### WHAT IS EXPECTED:
Write out only the lines running from the one that contains "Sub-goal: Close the" to the end of the material, both ends included.

'''

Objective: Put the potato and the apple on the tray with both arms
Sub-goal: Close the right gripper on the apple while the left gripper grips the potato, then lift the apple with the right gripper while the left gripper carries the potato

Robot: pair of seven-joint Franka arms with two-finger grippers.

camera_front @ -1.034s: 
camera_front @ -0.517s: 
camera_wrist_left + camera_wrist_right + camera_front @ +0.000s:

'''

### WRITTEN REPLY:
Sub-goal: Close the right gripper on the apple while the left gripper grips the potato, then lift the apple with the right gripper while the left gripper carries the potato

Robot: pair of seven-joint Franka arms with two-finger grippers.

camera_front @ -1.034s: 
camera_front @ -0.517s: 
camera_wrist_left + camera_wrist_right + camera_front @ +0.000s:

That completes the exercise.